Could you filter the data below down to the lines that hold the word "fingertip"?

Items from a dataset:
· · · ·
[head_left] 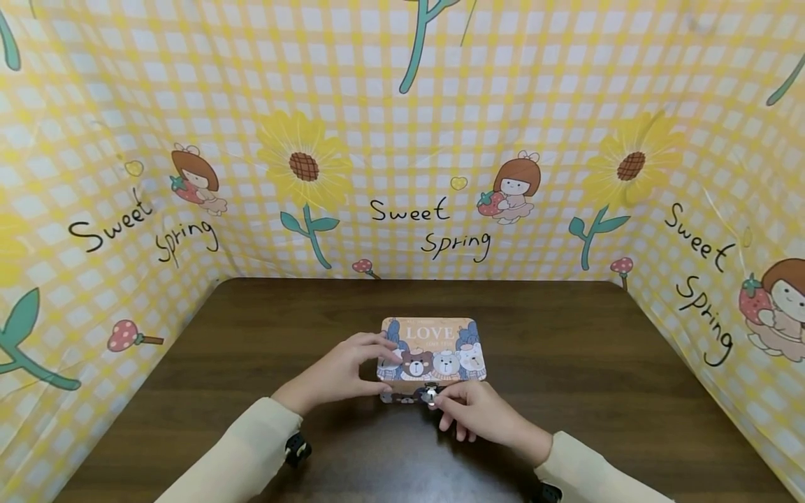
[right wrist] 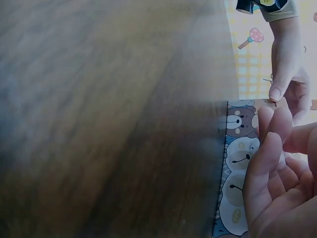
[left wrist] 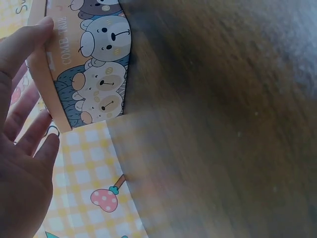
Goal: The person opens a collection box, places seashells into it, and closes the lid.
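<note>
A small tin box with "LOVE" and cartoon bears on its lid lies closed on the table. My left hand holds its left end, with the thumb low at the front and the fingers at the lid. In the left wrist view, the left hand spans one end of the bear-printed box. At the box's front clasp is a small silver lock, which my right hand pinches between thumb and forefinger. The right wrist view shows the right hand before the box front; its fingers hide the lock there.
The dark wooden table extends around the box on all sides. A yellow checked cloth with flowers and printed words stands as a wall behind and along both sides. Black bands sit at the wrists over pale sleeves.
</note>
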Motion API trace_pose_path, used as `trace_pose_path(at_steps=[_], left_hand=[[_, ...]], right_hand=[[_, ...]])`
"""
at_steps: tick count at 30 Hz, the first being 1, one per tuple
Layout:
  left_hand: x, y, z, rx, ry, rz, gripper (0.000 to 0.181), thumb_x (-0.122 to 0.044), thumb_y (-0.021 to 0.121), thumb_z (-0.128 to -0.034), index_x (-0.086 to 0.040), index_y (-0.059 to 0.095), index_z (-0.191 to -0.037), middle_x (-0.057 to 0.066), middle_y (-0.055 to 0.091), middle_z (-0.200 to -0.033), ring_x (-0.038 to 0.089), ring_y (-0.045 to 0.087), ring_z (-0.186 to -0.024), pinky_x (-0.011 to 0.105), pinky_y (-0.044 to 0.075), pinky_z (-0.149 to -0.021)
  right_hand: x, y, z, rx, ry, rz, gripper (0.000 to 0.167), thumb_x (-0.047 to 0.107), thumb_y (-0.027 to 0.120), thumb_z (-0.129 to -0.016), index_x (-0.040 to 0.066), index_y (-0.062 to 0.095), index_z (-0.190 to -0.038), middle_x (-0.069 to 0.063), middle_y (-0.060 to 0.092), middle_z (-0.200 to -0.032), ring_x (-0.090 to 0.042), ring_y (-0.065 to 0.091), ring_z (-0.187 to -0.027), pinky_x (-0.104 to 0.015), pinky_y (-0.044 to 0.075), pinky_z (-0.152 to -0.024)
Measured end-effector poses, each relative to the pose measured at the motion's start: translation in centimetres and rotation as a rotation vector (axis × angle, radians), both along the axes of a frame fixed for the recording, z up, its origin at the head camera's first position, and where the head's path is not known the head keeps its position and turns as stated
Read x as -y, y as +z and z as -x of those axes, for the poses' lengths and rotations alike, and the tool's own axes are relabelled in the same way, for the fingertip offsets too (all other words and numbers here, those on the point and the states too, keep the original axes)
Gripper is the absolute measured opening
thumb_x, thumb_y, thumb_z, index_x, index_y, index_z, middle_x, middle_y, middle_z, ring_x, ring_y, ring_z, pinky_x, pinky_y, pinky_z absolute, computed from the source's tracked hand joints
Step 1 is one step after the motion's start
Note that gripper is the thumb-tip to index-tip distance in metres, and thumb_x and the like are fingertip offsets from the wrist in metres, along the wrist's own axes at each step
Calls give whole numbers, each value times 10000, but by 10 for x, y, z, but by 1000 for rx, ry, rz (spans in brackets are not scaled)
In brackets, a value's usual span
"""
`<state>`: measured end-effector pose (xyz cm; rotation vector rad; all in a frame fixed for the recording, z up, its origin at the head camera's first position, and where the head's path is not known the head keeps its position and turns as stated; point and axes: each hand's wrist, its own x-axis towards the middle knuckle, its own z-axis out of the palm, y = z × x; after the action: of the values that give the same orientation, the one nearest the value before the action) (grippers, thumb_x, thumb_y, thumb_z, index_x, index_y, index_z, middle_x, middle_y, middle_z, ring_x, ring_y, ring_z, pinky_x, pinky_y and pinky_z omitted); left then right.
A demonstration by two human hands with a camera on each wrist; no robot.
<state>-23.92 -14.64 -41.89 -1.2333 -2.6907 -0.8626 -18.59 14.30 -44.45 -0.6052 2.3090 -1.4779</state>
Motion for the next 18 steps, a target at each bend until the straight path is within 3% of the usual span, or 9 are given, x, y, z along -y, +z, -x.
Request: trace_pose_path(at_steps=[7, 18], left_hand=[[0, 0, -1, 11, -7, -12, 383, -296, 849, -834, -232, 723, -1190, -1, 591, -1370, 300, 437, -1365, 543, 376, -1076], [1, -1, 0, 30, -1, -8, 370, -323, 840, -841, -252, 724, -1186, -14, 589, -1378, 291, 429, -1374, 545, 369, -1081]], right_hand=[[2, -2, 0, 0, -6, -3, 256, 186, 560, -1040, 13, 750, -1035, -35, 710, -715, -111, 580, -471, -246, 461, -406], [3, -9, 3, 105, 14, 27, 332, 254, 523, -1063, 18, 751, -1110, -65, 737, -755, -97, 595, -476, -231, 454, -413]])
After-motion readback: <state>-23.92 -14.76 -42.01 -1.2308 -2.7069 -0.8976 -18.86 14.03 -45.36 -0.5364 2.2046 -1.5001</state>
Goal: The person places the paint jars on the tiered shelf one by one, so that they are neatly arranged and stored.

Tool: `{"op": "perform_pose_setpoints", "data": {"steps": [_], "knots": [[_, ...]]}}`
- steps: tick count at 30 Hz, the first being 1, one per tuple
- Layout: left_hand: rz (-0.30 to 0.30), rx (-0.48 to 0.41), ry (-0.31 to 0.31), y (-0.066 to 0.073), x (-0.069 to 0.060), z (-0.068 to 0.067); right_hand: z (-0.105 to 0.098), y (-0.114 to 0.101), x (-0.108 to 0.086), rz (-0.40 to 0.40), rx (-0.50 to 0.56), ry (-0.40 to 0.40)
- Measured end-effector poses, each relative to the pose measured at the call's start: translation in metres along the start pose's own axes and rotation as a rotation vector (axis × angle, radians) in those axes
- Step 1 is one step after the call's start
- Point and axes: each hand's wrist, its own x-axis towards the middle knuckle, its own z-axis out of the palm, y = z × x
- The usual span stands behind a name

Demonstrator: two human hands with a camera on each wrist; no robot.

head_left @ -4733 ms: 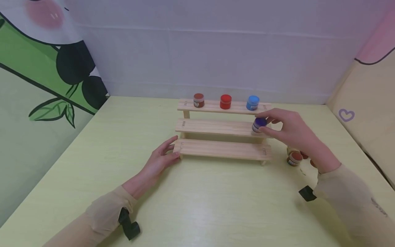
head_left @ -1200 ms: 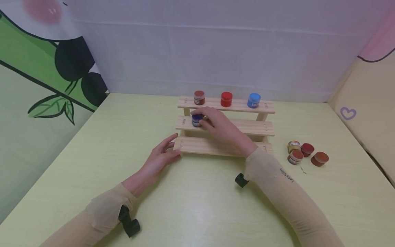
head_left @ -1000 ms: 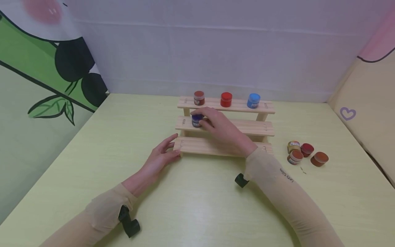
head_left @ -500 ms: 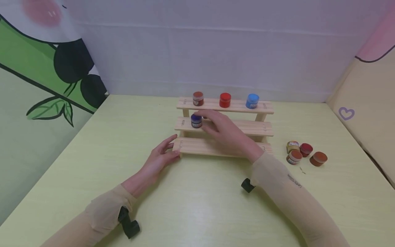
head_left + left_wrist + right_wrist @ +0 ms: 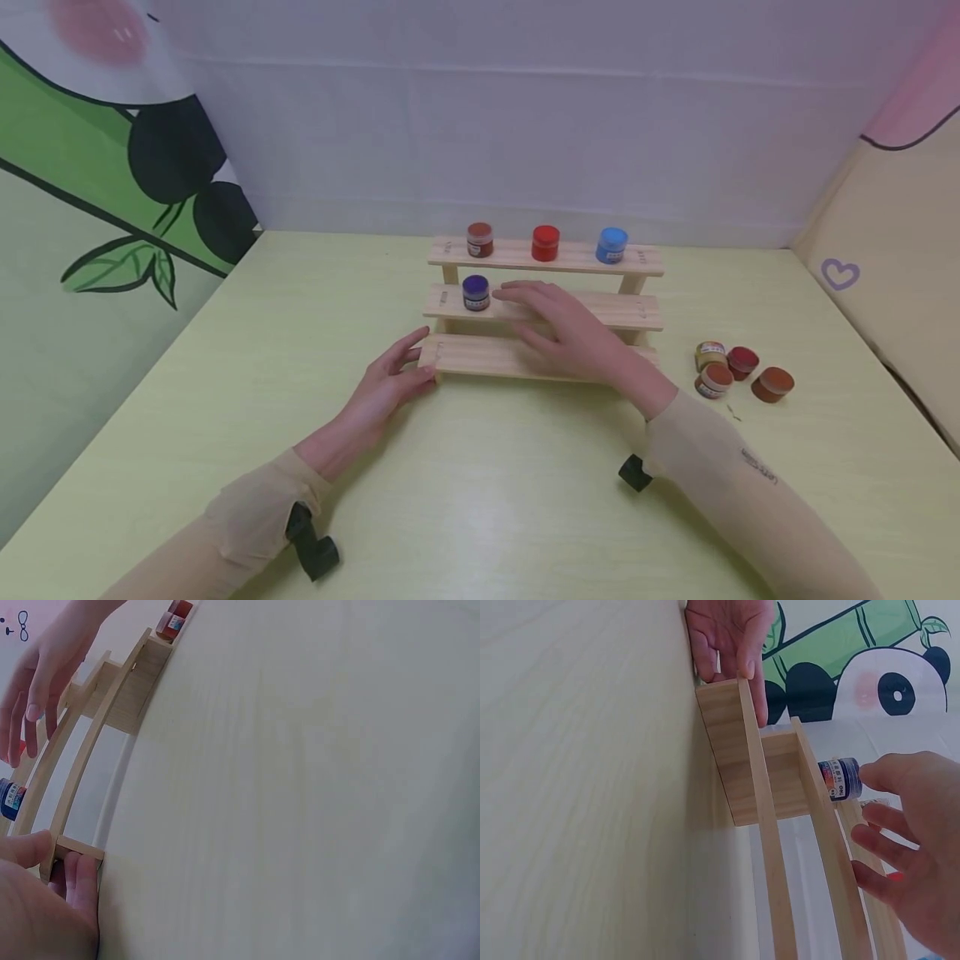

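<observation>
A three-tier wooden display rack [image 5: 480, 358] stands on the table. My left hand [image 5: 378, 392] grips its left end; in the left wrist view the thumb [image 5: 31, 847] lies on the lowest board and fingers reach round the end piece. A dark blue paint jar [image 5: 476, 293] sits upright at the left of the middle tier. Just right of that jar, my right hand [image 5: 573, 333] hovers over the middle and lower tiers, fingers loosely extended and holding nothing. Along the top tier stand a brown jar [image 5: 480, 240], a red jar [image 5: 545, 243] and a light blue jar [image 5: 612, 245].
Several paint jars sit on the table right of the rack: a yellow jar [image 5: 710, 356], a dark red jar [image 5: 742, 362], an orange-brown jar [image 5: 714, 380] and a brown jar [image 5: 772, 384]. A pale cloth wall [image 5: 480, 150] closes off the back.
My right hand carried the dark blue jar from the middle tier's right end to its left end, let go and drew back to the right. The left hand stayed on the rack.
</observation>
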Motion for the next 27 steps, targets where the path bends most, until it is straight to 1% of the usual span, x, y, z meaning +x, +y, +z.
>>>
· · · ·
Result of the task:
Read x as -y, y as +z and z as -x of those axes, for the poses' lengths and rotations alike, and the tool's own axes are relabelled in the same way, for the fingertip offsets too (all other words and numbers here, those on the point and the states too, keep the original axes)
Note that gripper is the thumb-tip to index-tip distance in metres, and thumb_x and the like are fingertip offsets from the wrist in metres, along the wrist's own axes at each step

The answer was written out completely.